**TASK ITEM:**
Read the records that follow and state how many lines hold "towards", adding nothing else.

---*---

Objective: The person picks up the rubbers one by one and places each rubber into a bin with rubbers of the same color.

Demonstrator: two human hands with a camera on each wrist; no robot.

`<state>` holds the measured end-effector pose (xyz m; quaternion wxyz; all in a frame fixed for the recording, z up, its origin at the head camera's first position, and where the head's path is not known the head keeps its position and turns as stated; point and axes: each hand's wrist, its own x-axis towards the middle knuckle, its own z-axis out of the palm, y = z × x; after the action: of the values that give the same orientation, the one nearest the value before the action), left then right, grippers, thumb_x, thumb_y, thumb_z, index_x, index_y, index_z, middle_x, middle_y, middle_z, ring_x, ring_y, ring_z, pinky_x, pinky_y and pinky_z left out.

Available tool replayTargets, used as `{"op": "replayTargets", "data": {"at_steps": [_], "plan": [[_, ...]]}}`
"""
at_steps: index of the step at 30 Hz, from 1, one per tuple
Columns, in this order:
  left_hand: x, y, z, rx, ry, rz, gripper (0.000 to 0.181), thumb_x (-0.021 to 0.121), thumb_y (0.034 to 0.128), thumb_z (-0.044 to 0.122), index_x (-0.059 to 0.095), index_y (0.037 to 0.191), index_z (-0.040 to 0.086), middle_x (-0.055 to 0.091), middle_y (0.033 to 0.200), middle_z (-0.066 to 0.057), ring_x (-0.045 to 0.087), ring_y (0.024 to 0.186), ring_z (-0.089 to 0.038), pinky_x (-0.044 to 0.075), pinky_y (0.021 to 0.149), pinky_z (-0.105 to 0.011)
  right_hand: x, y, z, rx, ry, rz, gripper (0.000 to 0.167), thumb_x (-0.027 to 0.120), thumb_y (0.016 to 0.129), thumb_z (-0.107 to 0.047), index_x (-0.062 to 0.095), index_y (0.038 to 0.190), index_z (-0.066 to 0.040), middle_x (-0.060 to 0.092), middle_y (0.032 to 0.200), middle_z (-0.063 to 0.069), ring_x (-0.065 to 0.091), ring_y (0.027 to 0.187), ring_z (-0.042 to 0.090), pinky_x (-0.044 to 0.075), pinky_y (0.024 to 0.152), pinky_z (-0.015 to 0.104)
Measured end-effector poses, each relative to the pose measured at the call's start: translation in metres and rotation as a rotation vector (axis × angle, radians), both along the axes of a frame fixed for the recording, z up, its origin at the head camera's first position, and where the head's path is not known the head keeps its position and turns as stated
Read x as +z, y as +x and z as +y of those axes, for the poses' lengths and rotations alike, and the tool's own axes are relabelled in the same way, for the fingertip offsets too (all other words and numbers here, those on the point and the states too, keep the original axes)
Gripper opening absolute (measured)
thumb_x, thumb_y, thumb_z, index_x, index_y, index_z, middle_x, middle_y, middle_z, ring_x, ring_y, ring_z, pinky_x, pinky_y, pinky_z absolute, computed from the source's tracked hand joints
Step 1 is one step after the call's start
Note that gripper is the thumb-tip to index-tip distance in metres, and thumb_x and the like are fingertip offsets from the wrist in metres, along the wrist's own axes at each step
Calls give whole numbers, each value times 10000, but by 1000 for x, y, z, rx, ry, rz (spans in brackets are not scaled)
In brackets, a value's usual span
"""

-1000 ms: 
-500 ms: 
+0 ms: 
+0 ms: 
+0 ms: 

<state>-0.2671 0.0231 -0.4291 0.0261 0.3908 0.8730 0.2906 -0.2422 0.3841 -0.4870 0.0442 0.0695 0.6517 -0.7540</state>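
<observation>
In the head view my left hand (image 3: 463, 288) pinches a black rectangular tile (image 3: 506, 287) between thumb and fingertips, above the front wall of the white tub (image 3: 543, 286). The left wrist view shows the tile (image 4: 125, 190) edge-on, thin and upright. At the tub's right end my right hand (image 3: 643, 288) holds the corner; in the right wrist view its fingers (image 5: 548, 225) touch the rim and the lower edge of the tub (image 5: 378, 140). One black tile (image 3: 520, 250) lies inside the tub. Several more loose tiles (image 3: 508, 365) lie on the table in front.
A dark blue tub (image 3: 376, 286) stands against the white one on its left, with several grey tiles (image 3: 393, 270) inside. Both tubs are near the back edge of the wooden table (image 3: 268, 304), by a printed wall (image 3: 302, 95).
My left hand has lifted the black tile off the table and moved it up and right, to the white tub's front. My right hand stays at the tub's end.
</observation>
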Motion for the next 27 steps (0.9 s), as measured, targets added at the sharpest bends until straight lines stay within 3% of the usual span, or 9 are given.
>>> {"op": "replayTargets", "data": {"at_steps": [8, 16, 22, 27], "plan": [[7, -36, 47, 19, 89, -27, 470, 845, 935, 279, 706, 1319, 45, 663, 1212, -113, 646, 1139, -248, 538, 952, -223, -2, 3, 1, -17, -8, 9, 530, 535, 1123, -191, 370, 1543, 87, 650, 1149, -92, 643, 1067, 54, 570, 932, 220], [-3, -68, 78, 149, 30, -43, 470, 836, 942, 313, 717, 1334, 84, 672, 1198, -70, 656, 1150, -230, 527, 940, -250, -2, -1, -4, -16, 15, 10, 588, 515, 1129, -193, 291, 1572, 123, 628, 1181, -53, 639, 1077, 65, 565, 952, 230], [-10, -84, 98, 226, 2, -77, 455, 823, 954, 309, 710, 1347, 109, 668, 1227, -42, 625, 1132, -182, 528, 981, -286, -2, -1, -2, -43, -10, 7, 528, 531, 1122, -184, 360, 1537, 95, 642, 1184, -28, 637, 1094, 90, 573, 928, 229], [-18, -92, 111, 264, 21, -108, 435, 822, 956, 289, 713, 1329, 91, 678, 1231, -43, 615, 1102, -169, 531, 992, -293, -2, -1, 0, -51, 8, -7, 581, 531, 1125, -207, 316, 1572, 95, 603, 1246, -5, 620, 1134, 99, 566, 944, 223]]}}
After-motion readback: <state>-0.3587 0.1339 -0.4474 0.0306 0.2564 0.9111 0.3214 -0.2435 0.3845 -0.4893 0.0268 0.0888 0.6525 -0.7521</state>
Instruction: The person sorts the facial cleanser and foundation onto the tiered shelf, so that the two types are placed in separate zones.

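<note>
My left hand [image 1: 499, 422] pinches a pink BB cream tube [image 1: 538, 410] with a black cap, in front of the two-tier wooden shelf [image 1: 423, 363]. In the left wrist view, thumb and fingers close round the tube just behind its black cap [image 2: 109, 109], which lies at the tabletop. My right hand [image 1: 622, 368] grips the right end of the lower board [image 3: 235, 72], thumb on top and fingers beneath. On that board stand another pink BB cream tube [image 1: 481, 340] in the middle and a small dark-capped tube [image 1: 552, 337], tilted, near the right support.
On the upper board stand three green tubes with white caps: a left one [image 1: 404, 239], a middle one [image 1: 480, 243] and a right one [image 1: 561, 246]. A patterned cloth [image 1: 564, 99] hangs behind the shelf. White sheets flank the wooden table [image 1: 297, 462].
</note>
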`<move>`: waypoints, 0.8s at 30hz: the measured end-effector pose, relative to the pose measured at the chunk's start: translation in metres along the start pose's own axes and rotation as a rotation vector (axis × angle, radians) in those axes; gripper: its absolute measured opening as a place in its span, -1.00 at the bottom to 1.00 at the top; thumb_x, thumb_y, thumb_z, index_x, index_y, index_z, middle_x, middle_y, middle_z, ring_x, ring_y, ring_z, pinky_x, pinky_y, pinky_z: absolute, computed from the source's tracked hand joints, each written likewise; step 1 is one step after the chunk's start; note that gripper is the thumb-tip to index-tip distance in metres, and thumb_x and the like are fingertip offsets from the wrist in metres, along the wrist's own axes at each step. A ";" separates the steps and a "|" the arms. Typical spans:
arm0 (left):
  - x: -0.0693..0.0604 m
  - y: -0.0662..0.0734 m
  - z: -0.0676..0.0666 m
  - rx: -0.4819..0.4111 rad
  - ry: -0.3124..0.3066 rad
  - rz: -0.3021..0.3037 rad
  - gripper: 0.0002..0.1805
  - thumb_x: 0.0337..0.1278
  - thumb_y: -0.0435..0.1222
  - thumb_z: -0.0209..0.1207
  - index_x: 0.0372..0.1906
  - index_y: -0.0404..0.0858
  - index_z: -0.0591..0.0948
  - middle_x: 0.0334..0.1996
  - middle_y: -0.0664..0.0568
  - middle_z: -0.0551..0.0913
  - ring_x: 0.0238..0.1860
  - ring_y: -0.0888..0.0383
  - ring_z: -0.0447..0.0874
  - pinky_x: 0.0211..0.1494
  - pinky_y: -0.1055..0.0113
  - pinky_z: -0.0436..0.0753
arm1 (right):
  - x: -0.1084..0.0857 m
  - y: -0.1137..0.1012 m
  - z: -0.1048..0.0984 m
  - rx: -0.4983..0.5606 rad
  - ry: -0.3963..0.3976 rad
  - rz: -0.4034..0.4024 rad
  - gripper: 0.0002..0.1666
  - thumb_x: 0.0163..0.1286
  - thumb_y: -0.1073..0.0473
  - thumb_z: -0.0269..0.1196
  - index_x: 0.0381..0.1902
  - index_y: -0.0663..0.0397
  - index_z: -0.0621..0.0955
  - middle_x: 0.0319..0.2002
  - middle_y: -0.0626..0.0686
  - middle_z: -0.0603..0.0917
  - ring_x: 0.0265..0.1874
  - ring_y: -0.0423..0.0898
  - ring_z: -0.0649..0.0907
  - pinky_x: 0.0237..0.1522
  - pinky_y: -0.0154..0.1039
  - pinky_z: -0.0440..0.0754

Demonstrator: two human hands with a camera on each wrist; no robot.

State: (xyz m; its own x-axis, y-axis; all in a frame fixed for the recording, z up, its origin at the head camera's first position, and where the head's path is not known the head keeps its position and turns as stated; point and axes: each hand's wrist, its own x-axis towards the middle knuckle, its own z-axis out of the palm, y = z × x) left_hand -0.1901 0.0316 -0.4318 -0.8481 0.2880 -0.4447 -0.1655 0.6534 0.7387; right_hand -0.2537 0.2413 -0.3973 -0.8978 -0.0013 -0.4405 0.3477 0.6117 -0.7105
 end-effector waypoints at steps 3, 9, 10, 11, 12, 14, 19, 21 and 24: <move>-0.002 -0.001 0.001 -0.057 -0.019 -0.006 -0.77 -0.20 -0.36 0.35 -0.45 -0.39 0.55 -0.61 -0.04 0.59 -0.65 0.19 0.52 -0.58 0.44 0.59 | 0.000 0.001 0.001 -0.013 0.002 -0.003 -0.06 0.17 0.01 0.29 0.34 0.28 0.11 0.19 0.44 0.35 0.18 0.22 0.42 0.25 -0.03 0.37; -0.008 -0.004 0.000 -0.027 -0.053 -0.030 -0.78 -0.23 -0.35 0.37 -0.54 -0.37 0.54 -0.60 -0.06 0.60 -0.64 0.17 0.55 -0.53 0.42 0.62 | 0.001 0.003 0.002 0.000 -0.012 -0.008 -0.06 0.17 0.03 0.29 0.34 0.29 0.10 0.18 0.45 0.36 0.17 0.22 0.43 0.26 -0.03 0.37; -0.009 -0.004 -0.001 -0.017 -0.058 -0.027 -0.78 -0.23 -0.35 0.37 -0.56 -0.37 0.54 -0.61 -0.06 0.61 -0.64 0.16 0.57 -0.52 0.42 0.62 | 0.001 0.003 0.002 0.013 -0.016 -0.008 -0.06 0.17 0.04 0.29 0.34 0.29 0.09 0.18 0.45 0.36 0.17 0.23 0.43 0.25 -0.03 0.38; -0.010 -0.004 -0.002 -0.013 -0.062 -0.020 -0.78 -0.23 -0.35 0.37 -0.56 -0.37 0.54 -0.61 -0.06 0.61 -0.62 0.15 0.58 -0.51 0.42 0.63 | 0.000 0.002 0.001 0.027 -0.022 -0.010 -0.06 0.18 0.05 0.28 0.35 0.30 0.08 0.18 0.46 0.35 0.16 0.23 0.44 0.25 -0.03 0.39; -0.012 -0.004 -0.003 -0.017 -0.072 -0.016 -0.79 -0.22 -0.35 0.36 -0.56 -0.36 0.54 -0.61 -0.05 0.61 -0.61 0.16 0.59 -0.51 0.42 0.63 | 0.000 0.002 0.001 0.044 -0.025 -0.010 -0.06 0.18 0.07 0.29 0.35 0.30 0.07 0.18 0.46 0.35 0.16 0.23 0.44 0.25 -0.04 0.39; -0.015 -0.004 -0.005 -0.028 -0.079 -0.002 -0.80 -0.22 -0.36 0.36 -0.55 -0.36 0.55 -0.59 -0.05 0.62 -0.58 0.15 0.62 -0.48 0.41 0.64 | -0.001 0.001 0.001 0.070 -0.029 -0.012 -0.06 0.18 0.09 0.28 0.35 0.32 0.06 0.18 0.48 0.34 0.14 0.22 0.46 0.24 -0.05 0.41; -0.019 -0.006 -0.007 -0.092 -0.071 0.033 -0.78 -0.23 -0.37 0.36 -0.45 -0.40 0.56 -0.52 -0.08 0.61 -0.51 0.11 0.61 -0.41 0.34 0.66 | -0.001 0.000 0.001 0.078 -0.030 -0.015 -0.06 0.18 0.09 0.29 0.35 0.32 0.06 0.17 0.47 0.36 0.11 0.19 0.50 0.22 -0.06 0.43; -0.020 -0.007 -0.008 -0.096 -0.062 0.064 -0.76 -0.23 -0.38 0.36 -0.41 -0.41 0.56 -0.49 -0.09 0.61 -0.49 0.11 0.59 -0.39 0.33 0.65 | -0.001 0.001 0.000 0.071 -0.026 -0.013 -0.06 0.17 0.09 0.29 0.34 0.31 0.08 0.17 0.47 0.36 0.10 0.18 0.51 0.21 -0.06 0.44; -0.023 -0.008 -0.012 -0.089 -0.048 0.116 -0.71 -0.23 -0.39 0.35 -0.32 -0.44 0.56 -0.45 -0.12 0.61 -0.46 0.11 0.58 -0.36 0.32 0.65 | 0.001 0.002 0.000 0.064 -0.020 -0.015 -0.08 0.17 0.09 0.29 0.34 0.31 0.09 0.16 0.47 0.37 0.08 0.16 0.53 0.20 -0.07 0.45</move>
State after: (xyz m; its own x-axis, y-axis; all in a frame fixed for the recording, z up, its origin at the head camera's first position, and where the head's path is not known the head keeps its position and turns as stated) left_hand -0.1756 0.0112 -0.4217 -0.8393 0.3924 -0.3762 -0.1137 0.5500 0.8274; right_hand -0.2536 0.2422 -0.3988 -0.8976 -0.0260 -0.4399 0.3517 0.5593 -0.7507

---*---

**ANSWER TO THIS EXERCISE:**
2